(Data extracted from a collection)
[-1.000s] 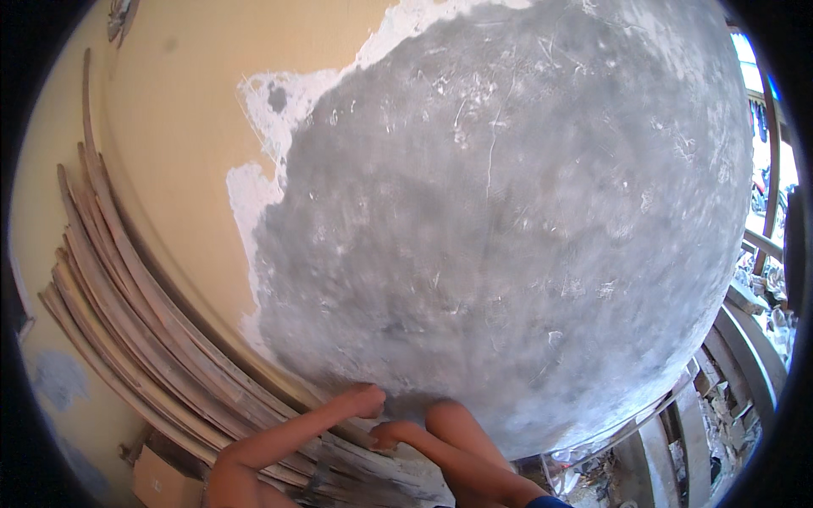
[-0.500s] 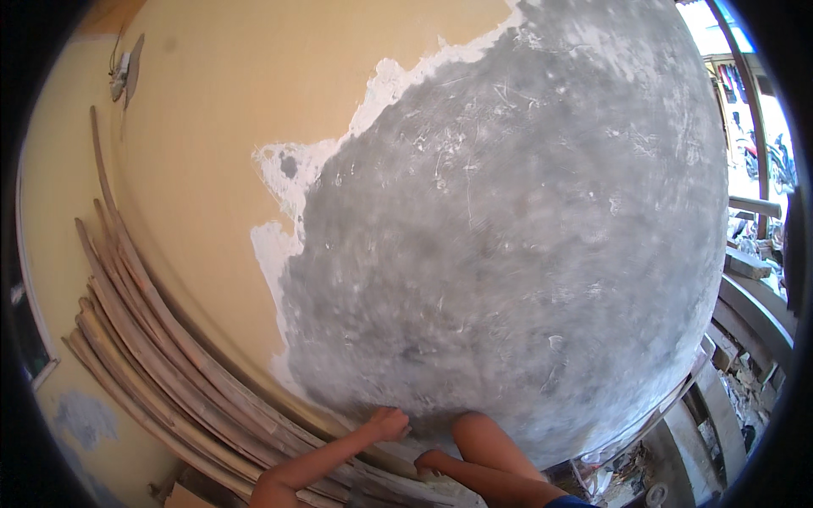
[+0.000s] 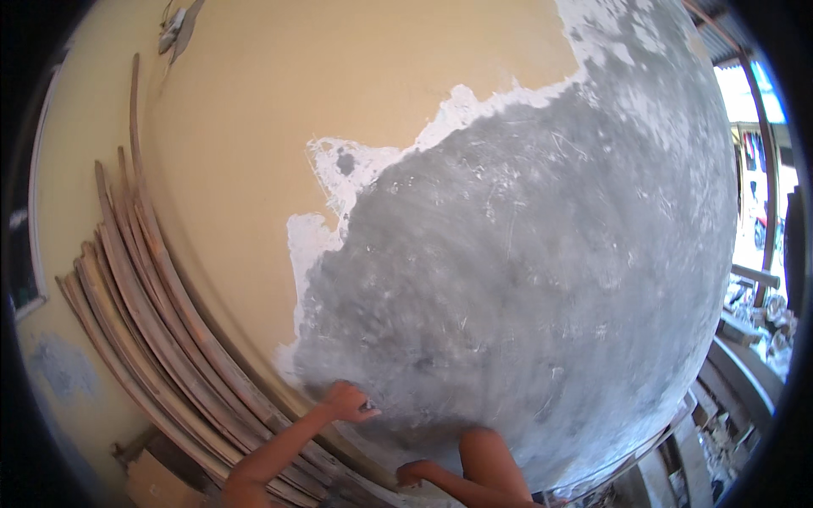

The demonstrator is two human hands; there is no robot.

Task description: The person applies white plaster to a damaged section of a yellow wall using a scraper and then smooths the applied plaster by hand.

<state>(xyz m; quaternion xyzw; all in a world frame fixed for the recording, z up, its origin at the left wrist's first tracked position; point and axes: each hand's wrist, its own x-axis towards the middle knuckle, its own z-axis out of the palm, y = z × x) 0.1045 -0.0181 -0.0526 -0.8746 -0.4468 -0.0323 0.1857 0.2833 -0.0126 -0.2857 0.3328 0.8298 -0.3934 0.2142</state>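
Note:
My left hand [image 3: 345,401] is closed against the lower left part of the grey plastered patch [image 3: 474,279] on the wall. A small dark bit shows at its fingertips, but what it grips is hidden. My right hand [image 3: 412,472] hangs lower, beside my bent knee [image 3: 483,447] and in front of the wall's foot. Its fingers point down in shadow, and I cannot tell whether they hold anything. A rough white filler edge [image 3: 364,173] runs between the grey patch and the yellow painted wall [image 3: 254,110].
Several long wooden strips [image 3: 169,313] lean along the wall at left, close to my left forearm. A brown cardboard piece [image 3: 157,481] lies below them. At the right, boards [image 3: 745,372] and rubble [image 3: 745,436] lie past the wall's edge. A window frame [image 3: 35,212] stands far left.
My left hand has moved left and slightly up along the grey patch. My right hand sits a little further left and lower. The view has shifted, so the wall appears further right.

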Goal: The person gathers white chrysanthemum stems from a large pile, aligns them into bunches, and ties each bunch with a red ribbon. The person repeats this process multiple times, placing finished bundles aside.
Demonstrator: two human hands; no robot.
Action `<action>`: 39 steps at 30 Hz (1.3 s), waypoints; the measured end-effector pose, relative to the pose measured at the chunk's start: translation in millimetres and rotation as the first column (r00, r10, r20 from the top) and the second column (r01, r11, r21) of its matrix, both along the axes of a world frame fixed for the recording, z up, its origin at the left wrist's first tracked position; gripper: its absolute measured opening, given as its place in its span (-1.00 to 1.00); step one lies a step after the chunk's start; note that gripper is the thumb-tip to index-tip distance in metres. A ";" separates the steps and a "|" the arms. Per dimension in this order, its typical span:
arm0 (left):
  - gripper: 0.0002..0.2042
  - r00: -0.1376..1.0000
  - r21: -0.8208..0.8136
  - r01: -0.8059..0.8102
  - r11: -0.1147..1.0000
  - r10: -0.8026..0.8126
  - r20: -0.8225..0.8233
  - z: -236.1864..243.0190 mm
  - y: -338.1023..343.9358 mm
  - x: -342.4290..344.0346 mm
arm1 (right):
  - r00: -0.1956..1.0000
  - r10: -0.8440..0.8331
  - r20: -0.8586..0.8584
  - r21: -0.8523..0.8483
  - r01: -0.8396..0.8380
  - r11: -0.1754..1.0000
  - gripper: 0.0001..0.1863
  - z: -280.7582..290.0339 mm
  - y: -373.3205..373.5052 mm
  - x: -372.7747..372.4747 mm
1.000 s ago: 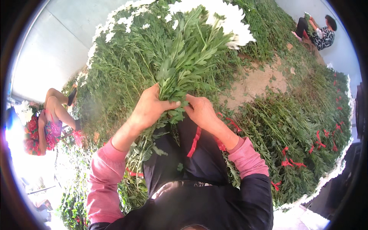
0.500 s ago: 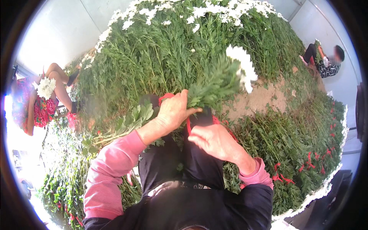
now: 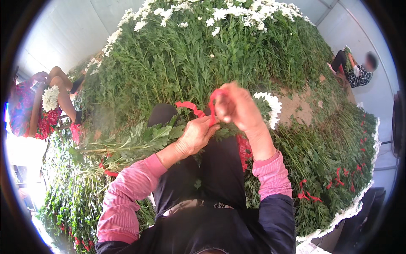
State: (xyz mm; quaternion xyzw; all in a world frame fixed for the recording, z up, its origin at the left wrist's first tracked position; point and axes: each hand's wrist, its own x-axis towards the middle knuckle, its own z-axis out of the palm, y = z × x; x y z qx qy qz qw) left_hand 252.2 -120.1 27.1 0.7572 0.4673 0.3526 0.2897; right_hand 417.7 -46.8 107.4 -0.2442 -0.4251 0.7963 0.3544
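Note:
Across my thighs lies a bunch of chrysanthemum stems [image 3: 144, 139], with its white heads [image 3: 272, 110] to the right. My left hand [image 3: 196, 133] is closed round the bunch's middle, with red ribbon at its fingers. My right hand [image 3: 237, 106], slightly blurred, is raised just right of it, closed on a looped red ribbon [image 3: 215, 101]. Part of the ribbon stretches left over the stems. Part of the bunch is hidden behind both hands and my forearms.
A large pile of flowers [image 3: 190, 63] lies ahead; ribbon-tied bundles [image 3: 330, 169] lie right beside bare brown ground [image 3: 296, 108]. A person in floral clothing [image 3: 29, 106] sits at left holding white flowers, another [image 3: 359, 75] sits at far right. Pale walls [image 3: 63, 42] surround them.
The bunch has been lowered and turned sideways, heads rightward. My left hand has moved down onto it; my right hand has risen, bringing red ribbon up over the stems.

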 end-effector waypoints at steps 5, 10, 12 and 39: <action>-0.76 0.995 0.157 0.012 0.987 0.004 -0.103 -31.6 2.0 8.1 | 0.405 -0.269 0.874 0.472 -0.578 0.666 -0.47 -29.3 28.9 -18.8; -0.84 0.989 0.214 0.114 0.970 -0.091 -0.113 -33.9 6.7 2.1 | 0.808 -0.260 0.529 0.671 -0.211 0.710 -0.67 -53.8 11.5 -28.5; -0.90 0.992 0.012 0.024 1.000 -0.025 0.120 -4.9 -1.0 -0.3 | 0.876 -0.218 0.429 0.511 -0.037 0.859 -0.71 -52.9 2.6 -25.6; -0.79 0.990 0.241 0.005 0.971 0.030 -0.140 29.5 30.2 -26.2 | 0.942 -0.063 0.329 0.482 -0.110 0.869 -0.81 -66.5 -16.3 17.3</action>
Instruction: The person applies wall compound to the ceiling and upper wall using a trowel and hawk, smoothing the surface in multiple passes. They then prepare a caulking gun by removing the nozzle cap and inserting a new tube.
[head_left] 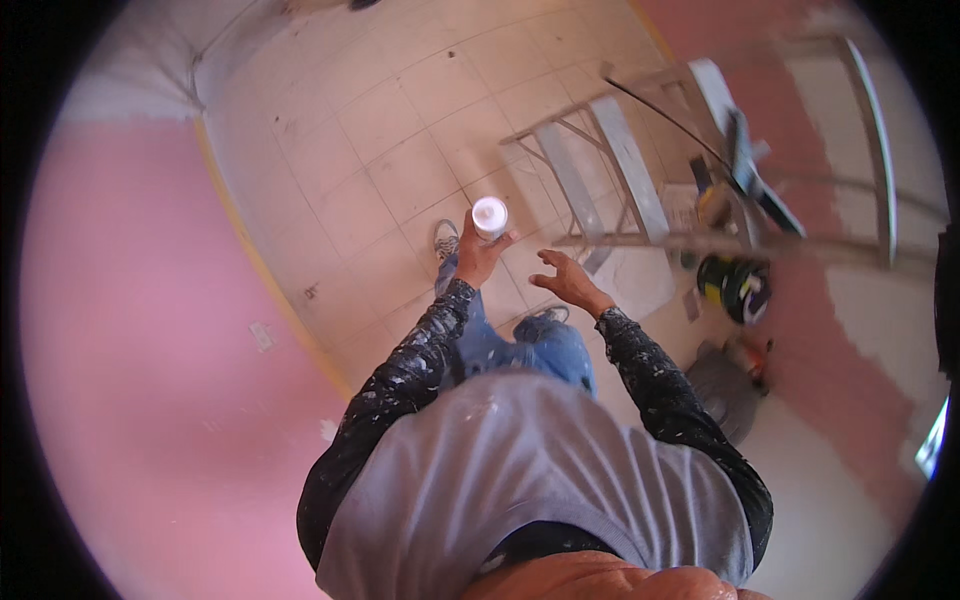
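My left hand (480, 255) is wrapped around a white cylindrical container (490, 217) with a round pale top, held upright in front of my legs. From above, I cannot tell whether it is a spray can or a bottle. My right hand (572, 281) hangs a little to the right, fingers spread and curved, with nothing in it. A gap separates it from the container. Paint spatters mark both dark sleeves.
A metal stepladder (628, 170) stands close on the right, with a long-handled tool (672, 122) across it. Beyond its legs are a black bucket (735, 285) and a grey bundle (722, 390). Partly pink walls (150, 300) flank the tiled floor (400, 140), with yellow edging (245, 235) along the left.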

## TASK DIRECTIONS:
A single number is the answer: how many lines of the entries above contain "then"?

## ANSWER TO THE PROBLEM:
2